Michell fece ricerche importanti anche sul magnetismo (prima di lasciare Cambridge), e a Thornhill inventò uno strumento noto come bilancia di torsione che poteva essere usato per misurare la grandezza esatta di forze molto piccole. Egli intendeva usarlo per misurare la grandezza della gravità attraverso la forza esercitata da una grande massa su un bastoncino, ma morì prima di poter eseguire questo esperimento. Esso fu compiuto, usando la tecnica di Michell, dal suo amico Henry Cavendish (1731-1810), brillante scienziato enciclopedico inglese, e i risultati furono pubblicati nel 1798. Il Cavendish Laboratory di Cambridge, fondato nel 1871, è stato intitolato a lui.
Ma quella che oggi sembra l'idea più geniale e lungimirante di Michell non è spesso neppure menzionata nelle opere più importanti. Il primo accenno a quelle che egli chiamò dark stars (stelle buie) è contenuto in una relazione alla Royal Society del 1783, letta per suo conto da Cavendish. Era una discussione sorprendentemente dettagliata sui modi per determinare le proprietà delle stelle, comprese la loro distanza, grandezza e massa, attraverso una misurazione dell'effetto gravitazionale esercitato sulla luce emessa dalla loro superficie. Tutto si fondava sull'idea di Newton che la luce fosse composta da piccole particelle (note talvolta come corpuscoli), e sulla supposizione che «le particelle della luce» fossero attratte dalla gravità «nello stesso modo di tutti gli altri corpi noti».
Michell si rese conto che, se una stella fosse abbastanza grande, quella che noi chiamiamo la velocità di fuga dalla sua superficie supererebbe la velocità della luce. Fra i molti ragionamenti dettagliati esposti nel suo saggio, per molto tempo dimenticato ma oggi diventato famoso, egli sottolineò che, di conseguenza:
Se in natura dovessero esistere corpi di densità non minore di quella del Sole, il cui diametro fosse più di 500 volte maggiore, non potremmo averne alcuna informazione visiva ... dato che la loro luce non potrebbe pervenire fino a noi; e tuttavia, se un qualche altro corpo luminifero dovesse compiere le sue rivoluzioni intorno a un tale corpo, noi potremmo forse inferire con qualche probabilità, dal moto di rivoluzione di tali corpi orbitanti, l'esistenza dei corpi centrali, poiché questa potrebbe fornire indizi su irregolarità apparenti dei corpi orbitanti che non sarebbero facilmente spiegabili con alcun'altra ipotesi.

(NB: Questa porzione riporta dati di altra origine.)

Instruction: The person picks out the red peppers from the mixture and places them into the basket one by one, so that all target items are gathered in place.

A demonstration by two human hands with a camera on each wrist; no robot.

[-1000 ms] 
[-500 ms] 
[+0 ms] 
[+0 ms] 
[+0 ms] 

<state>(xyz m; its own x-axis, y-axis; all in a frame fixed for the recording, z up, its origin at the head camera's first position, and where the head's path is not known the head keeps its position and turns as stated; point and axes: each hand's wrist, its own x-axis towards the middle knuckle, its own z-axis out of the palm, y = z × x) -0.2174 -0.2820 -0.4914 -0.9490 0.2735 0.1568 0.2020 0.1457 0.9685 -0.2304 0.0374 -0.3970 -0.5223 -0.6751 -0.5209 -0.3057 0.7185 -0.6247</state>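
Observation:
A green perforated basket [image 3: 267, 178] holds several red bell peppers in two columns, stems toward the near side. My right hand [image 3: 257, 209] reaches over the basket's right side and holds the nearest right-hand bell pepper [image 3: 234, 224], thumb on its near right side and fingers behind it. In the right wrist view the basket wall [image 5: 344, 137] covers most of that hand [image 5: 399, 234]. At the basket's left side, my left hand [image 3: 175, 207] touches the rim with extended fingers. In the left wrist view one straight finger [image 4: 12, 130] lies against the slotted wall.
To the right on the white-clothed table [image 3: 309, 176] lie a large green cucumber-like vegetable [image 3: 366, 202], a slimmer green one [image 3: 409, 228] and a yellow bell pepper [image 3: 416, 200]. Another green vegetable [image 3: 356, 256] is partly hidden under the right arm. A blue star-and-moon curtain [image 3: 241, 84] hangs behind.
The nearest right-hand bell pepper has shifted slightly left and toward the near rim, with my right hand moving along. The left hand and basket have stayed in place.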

Una sfera 500 volte maggiore del Sole sarebbe grande pressappoco come il sistema solare, cosicché il tipo di stella buia considerata da Michell è molto simile al tipo di buco nero che si pensa si trovi al centro dei quasar. L’idea di Michell di identificare la presenza dei buchi neri in sistemi binari attraverso la loro influenza gravitazionale sulle orbite delle loro campagne corrisponde esattamente al modo in cui fu identificato, nel 1972, il primo buco nero nella Galassia, il Cygnus X-1, 189 anni dopo la relazione di Michell alla Royal Society. Michell morì a Thornhill il 9 aprile 1793.